◆ **Work order**
Take the data below and copy exactly the lines starting at the one with "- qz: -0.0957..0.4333" and finishing at the one with "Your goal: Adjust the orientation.", both included.

◆ **Data to process**
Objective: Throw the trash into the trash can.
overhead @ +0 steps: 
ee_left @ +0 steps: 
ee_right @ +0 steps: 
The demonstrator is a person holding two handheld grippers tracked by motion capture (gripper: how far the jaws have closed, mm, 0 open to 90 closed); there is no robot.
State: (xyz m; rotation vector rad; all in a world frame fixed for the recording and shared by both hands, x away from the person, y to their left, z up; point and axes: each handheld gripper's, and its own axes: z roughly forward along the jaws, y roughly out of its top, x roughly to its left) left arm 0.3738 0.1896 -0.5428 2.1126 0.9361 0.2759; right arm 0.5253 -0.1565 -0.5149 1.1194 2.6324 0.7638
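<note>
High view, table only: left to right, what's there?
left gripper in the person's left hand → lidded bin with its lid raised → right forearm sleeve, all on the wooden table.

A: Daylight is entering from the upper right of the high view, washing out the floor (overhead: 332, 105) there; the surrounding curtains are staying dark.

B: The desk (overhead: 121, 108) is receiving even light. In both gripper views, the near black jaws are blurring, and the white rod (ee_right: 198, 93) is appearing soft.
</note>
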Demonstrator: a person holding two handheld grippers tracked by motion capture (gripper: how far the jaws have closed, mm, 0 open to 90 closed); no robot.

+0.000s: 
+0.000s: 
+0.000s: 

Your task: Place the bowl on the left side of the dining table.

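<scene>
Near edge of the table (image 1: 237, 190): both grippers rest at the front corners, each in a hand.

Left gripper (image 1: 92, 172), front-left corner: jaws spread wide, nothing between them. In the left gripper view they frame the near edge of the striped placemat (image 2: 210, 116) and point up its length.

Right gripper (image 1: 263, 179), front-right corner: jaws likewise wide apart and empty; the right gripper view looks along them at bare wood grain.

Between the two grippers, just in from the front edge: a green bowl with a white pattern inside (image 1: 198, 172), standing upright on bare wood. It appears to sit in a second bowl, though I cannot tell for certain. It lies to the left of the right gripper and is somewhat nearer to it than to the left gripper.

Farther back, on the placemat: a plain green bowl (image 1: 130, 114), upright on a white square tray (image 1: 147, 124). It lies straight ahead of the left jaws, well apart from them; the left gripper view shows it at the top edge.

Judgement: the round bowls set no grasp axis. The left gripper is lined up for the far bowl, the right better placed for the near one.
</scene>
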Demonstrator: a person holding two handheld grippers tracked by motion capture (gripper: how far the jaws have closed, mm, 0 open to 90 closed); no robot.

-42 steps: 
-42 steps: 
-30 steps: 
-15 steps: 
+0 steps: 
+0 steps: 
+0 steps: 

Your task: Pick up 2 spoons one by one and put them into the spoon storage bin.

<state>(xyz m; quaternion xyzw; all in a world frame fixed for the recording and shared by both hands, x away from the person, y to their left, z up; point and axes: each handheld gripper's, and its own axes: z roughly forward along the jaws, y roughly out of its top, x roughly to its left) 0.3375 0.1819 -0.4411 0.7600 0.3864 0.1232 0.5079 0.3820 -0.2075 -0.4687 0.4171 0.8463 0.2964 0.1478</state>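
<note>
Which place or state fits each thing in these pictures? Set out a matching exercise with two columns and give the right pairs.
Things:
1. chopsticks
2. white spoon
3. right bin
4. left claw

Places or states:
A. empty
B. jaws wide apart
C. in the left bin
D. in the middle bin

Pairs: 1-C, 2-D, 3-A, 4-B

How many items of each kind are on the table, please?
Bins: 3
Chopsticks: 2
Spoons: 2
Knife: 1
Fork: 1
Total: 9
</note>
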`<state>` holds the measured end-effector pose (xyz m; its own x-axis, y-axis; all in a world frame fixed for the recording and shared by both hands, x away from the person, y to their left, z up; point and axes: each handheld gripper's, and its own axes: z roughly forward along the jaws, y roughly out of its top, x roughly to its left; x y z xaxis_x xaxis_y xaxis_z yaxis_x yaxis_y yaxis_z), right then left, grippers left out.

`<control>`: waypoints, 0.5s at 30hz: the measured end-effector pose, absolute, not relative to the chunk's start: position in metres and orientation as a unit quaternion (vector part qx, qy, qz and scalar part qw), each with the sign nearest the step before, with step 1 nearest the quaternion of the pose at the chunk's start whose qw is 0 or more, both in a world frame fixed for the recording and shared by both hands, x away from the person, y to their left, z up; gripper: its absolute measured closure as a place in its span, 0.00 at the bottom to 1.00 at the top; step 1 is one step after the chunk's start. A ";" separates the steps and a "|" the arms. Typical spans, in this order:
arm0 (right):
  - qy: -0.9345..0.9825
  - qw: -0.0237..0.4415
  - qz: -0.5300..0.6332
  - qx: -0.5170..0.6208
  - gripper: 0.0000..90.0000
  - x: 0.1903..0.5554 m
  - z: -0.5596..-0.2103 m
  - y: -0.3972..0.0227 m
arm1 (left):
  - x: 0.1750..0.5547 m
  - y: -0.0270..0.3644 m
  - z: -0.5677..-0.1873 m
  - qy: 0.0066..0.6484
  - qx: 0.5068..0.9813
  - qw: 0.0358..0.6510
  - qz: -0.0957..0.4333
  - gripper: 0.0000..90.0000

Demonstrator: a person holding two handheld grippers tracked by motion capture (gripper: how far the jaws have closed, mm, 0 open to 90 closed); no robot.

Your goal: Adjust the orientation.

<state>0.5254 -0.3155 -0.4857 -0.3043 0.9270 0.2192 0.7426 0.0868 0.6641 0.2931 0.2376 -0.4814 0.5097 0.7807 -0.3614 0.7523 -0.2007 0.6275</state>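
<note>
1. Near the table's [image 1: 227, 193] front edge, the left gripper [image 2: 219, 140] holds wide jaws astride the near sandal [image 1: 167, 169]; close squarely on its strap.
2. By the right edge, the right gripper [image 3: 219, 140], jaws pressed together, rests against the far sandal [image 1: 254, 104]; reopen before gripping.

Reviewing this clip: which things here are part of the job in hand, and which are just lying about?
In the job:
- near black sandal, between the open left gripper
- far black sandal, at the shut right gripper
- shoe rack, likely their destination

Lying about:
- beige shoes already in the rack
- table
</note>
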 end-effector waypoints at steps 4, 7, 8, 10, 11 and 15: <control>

◆ **Exercise response**
  - qz: -0.0957..0.4333
  - gripper: 0.0000..90.0000

Demonstrator: a person holding two handheld grippers tracked by motion capture (gripper: how far the jaws have closed, mm, 0 open to 90 closed); no robot.

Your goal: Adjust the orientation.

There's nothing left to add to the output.